- **Task statement**
From the first line to the last, copy the material exactly and leave the pictures out.

- **Collected material**
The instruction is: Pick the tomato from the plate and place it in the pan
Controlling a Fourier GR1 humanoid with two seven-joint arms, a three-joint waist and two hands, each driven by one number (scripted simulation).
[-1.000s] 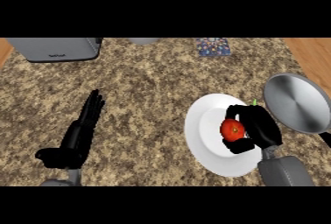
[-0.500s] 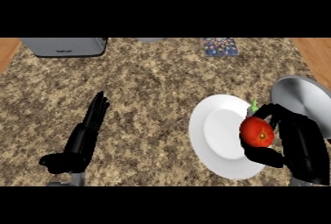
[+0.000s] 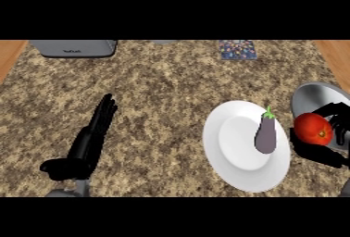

- **Reply to the exercise**
The instruction is: Pick the tomato from the plate and place it in the pan
Controlling a Fourier GR1 humanoid with two seven-joint arms, a three-joint waist and two hands, each driven by one number (scripted simulation).
[-1.000s] 
[-0.500s] 
[+0.000s] 

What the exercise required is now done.